There are other people in my world who inspire me for various reasons but none quite like that.
6. Who is your favorite biblical figure besides Jesus?
Wow, another tough one. There are so many fascinating people!
I’ll say David. He had such confidence in God, and he accomplished so many incredible things in several different arenas. He was a writer, a poet, a musician, a warrior, a king, … just wow. Yes, he made some frightening mistakes for which he and his family paid dearly, but he always returned to God and trusted to His mercy and grace.
7. What was the one book that made you think “I want to write!”?
I have no idea. I’ve been writing longer than I can remember, literally (See question #1). My mother has short stories I wrote in 2nd grade. They’re hiding in a scrapbook somewhere. I have no idea what started the whole writing thing, except maybe I was bored in class so I probably started writing to be less bored.
8. What evidence can you give that God exists?
Ironically, especially in light of the recent Creation vs. Evolution debate, science. No, really. If you look at how intricately things are balanced (“The Anthropic Principle”) and how complex things are – especially living things – how can it get here by any means except God? I’m educated in ecology, and I’m a science specialist in teaching, so I’m familiar with the phenomena. The more science I learn, the more convinced I am that chance is not the way we got here.

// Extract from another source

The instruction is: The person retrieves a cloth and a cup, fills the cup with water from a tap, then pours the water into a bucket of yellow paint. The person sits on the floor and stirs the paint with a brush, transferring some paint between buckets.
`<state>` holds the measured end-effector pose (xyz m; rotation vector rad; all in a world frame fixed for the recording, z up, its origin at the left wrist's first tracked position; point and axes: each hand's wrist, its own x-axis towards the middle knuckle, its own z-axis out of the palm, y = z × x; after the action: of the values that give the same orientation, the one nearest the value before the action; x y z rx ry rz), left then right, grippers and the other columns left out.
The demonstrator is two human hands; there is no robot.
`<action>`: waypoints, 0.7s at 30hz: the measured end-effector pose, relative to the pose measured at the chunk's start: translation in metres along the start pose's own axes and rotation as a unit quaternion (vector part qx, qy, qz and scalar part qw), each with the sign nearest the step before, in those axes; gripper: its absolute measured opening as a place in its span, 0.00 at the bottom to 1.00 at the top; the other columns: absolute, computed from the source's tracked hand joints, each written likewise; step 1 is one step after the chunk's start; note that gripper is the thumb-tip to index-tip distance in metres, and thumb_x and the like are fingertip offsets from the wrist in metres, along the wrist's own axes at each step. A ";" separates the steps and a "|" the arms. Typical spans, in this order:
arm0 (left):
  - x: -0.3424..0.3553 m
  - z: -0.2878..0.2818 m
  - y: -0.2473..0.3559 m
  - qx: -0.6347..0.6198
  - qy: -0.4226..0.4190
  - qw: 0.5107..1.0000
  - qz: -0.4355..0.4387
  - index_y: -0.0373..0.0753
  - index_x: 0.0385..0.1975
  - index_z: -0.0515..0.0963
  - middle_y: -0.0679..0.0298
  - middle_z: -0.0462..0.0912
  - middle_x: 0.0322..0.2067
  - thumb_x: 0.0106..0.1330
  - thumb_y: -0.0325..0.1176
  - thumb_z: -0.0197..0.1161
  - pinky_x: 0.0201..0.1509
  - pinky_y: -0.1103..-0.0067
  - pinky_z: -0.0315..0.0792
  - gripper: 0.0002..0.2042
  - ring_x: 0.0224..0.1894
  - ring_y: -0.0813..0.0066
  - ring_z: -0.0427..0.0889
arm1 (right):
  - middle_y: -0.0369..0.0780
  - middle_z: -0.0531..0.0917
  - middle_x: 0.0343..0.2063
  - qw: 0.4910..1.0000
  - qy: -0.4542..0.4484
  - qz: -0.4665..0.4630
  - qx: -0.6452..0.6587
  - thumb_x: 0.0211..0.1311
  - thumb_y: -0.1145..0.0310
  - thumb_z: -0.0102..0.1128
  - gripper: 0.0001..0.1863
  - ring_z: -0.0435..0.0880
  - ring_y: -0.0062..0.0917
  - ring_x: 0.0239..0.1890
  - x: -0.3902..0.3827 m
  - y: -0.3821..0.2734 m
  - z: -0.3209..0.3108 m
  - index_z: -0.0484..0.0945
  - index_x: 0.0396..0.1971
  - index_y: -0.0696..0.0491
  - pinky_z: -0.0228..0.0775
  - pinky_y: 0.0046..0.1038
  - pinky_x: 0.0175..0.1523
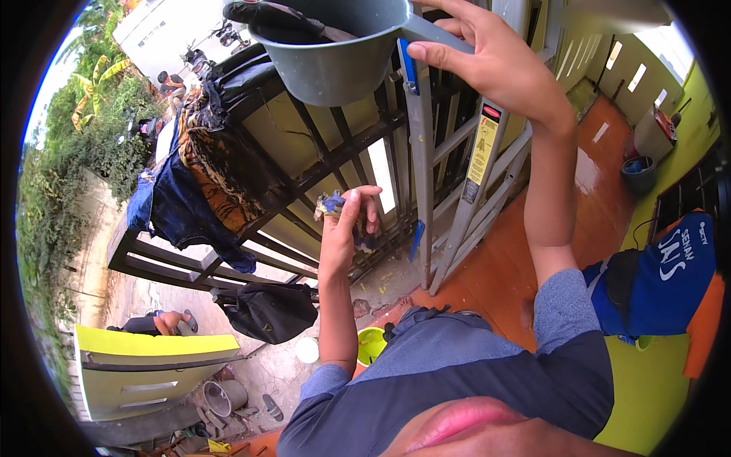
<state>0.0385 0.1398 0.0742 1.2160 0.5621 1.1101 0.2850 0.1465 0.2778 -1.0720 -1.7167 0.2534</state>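
The right hand [487,61] pinches a round grey plastic dipper [335,72] by its handle [430,30], bowl leftward; the lower left hand [350,225] pinches crumpled blue-and-cream cloth [330,204].

Single view, worn on the head: left lens of a side-by-side fisheye pair. Looks steeply down and forward from above the wearer's shirt [457,385] (very near, filling the lower middle). Both hands within close range: right hand [491,61] high in frame with the pot [327,76], cropped by the upper border; left hand [346,232] about central. Railing [350,148] at middle distance; past its outer edge, far shrubs [99,145]. Floor [495,282] recedes toward upper right. Straight lines bow toward a dark round rim.
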 end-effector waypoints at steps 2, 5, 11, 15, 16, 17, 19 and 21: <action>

Consider Michael Behe’s irreducible complexity argument. There are processes that could not have happened by random chance. They’re nested feedback loops with dozens of steps. If one step isn’t up to speed, you have a dead critter. Dead critters don’t reproduce. The blood clotting mechanism is one example. Lots of steps. They all have to work correctly on the first shot. Otherwise, the critter bleeds out, or all the blood clots at once. There’s no halfway. It’s on or off. Those can’t develop stepwise. He explains it much better than I can, but it’s really dense reading.

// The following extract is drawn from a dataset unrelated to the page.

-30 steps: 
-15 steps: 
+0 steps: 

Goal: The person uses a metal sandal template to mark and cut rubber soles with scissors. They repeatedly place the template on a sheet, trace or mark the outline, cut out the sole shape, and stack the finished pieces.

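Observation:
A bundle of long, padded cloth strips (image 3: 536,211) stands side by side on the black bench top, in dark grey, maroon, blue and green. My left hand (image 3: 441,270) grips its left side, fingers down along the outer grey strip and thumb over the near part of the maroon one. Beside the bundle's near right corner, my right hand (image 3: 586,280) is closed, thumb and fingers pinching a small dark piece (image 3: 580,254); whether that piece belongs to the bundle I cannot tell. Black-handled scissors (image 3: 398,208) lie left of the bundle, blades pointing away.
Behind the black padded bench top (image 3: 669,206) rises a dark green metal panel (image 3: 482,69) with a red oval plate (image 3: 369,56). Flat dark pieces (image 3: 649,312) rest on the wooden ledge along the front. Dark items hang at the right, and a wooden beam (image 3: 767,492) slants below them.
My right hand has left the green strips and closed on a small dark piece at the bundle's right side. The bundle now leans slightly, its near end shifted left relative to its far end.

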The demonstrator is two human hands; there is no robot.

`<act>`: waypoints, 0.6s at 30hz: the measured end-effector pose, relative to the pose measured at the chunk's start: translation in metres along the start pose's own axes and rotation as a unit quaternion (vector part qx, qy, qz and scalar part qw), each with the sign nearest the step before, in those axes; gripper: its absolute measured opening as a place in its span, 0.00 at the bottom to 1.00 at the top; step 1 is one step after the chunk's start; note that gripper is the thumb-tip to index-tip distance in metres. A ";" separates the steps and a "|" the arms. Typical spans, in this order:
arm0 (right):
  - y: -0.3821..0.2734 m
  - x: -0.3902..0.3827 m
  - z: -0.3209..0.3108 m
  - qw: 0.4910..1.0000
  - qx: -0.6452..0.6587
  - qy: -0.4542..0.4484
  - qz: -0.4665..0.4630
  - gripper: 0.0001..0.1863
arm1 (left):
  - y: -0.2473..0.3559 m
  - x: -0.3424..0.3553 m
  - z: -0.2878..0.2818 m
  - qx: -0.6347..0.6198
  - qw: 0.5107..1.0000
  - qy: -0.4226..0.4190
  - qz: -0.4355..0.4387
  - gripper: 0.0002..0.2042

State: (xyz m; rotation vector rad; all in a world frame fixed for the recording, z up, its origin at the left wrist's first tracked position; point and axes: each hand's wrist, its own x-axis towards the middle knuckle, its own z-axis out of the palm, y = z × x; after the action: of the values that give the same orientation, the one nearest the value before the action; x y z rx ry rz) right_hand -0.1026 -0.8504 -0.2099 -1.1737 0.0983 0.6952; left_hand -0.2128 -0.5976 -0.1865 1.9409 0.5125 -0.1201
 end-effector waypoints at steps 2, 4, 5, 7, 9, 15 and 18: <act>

Other evidence? Biblical prophecy. I’ve seen a presentation about the prophecies surrounding the birth of Christ using numerical probabilities to calculate the likelihood of just a dozen or so coming true simultaneously. The number reaches some absurd probability. Random occurrence? No way.
Structures in the biblical text – working from original manuscripts – involve elements that are equally too absurd to have been produced even by modern computers.
Closer to home? As I look back through my life, I can see how things have been orchestrated to work for the best, even when I saw them as the worst. Chance? Hardly. Too many things have lined up too well. The probability is astronomical. Karma? That’s just putting the question off one step.
These things point to God. What is not possible with man is possible with God.
More importantly, though, I have faith. That means more to me than any amount of evidence. Glory be to God.